Ritika Roy
About Ritika Roy
Ritika Roy is the Manager of QA Compliance at Bristol Myers Squibb in Warren, New Jersey, with extensive experience in quality management and compliance within the biotechnology industry.
Manager, QA Compliance at Bristol Myers Squibb
Ritika Roy currently holds the position of Manager, QA Compliance at Bristol Myers Squibb in Warren, New Jersey, United States.

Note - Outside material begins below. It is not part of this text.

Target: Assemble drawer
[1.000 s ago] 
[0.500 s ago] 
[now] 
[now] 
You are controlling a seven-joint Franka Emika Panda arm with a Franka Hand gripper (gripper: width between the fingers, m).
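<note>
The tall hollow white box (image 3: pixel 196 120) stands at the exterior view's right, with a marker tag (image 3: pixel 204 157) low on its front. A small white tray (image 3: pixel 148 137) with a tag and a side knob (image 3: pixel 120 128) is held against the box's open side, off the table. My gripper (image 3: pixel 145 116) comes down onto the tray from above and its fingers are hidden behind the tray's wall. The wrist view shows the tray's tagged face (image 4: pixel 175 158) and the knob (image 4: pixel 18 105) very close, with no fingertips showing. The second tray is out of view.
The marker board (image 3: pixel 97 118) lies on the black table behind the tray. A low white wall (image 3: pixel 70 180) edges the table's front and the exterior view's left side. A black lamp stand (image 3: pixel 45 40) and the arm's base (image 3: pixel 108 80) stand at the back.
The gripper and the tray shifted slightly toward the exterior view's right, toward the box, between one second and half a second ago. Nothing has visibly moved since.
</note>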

Her responsibilities likely involve managing quality assurance protocols and ensuring compliance with regulatory standards within the company’s operations.
Previous Roles at Bristol Myers Squibb
Before her current role, Ritika Roy was a Senior Specialist in Manufacturing Compliance for Clinical CAR-T at Bristol Myers Squibb from 2020 to 2023. She spent three years in Warren, New Jersey, focusing on maintaining and enhancing the compliance standards in clinical CAR-T manufacturing processes.
Experience at Novartis
Ritika Roy worked at Novartis in Morris Plains, New Jersey, first as a QA Specialist for Batch Release from 2019 to 2020, and subsequently as a GMP Officer in QA Operations in 2020. In these roles, she focused on ensuring product quality and adherence to Good Manufacturing Practices, each for periods under a year.

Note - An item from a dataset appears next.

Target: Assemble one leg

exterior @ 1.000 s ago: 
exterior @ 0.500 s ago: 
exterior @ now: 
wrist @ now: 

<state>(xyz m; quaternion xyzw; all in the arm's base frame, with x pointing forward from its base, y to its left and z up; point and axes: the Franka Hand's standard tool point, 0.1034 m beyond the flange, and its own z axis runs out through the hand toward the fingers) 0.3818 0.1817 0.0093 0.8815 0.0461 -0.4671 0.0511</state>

Quality Engineer at Ortho Clinical Diagnostics
In 2018, Ritika Roy served as a Quality Engineer II at Ortho Clinical Diagnostics in Raritan, New Jersey for eight months. This role involved responsibilities related to quality engineering and compliance in clinical diagnostics.
QC Operations at Roche
Ritika Roy's career at Roche spanned nearly four years in Branchburg, New Jersey, where she began as a Lab Tech in QC Operations from 2014 to 2017 and was promoted to Sr. Lab Tech, QC Operations until 2018. She contributed significantly to quality control and operational excellence in these roles.
Academic Background
Ritika Roy pursued her studies at Rutgers University, where she obtained a Bachelor of Science (B.S.) in Biotechnology. She furthered her education with a Master of Business and Science (M.B.S.) focused on Biotechnology and Genomics. Her academic background laid a strong foundation for her career in quality management in the biotechnology sector.
Technical Expertise
Ritika Roy has developed extensive expertise in Quality Management and Compliance within the biotechnology industry. She specializes in GMP (Good Manufacturing Practices) and technical writing. Her career journey reflects her in-depth knowledge and experience in these domains.
Location
Ritika Roy is currently based in the New York City Metropolitan Area, contributing her expertise in quality assurance and compliance within the biotechnology industry.